リモート ワークが導入されたり、ミーティングが WebEx や Zoom で行われるようになったり、さまざまな変化がありましたが、何も問題はありませんでした。実際、ラテン アメリカではこれまでで最も早く決算処理が完了しました。丸 1 日も早い完了で、こんなことは初めてです。

繰り返しになりますが、全てはテクノロジーとそれを従業員が使いこなせるかどうかにかかっています。テクノロジーが役に立たなければ、決算処理の完了は遅れます。もしテクノロジーがうまく機能していなければ、深刻なトラブルに見舞われていたことでしょう。

Workday を導入する前は、オンプレミスの財務システムをお使いでしたね。リモートでの決算処理がうまく行えたのは、ひとつのクラウドベース システムを導入したためだと思われますか? またそうだとすれば、その理由を教えてください。

もちろんそう思います。Workday によって多くのメリットがもたらされました。たとえば、仕訳入力の確認および承認プロセスのための自動ワークフローの定義、仕訳帳のすべての関連資料を Workday 内に添付して承認プロセスの効率化を図る機能、タスクに迅速に対応できるモバイル アプリ、すばやく調査と分析が行えるシステム内のドリルダウン機能などがあります。 

同じような課題を抱えている読者に何かアドバイスはありますか?

当社は何百もの企業買収を経て成長してきました。120 もの国に 700 を超える拠点があるため、決して単純な組織ではありません。数多くのレガシー システムからひとつのシステムに移行する作業は、キャパシティの点からもコストの点からも大変な仕事になる可能性があります。しかし、適切なプロジェクト チームを専属で割り当てれば、無駄なく行うことができ、レガシー システムが撤去されて生産性が向上すると、非常に高い ROIC を達成できます。  

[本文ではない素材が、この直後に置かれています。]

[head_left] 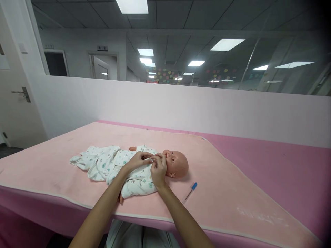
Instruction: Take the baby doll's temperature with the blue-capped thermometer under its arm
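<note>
A baby doll (181,164) lies on its back on a peach mat, its bald head to the right. It wears a white printed outfit (139,179) whose loose lower part spreads to the left. Over the doll's upper chest, just below its chin, my left hand (138,161) and my right hand (158,168) meet with fingertips pinched close together. What lies between the fingertips is too small to make out, though it is at the neckline of the outfit.
A pen with a blue cap (190,193) lies on the peach mat (219,199) right of my right forearm. Pink cover (271,165) shows beyond the mat. A low white wall with glass above stands behind; a door is at the far left.
</note>
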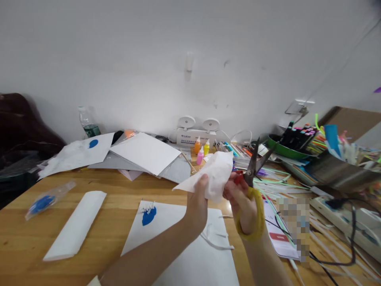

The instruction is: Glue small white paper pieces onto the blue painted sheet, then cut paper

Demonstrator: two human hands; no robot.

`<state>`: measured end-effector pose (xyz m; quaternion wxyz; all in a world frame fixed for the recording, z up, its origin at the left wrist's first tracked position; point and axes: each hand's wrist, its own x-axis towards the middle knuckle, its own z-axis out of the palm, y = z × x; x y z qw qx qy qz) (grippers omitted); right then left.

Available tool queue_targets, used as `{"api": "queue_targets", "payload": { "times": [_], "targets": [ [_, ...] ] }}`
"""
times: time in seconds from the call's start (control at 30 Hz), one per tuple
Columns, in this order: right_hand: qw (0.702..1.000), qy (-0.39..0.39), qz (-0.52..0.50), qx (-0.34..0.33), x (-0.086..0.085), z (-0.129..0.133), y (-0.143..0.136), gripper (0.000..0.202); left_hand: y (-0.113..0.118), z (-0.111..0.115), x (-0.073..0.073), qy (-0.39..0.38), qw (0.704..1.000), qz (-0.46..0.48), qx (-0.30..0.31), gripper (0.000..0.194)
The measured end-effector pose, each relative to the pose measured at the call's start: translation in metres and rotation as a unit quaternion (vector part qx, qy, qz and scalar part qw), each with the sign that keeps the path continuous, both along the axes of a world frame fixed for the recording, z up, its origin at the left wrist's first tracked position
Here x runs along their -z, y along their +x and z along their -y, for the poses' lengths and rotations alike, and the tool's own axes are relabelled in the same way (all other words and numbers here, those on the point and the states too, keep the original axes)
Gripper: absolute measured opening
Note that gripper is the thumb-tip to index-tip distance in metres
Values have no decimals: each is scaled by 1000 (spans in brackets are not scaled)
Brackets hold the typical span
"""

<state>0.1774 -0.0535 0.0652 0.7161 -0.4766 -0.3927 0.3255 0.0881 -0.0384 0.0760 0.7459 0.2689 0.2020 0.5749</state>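
My left hand pinches a crumpled white piece of paper and holds it up over the wooden table. My right hand grips scissors with yellow and red handles, their dark blades apart and pointing up right beside the paper. Below my hands lies a white sheet with a blue paint blob and thin white paper strips on it.
A folded white paper and a plastic bag with blue paint lie at left. White sheets, small paint bottles and a water bottle sit at the back. Markers in a green bowl, straws and a power strip crowd the right.
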Motion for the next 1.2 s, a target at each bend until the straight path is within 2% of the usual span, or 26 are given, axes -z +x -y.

また、Workday の総勘定元帳のパフォーマンスにはこの上なく満足していますが、本当に大きな変革が起こるのは、現在のプランニングと連結のツールをレガシー システムから Workday に移行したときになるでしょう。言い換えれば、それはひとつのハブアンドスポーク モデル、つまりひとつの情報源を手にすることになります。複数のシステムを使用した直線的な決算処理では、いつも照合作業が一度で済まず、時間と労力の無駄や混乱が発生しますが、そういったものとは無縁になります。  

それは長く困難な道のりの最後の 1 マイルとなりますが、コストの点でも従業員の満足度の点でも、その見返りは十分に見合うものになるでしょう。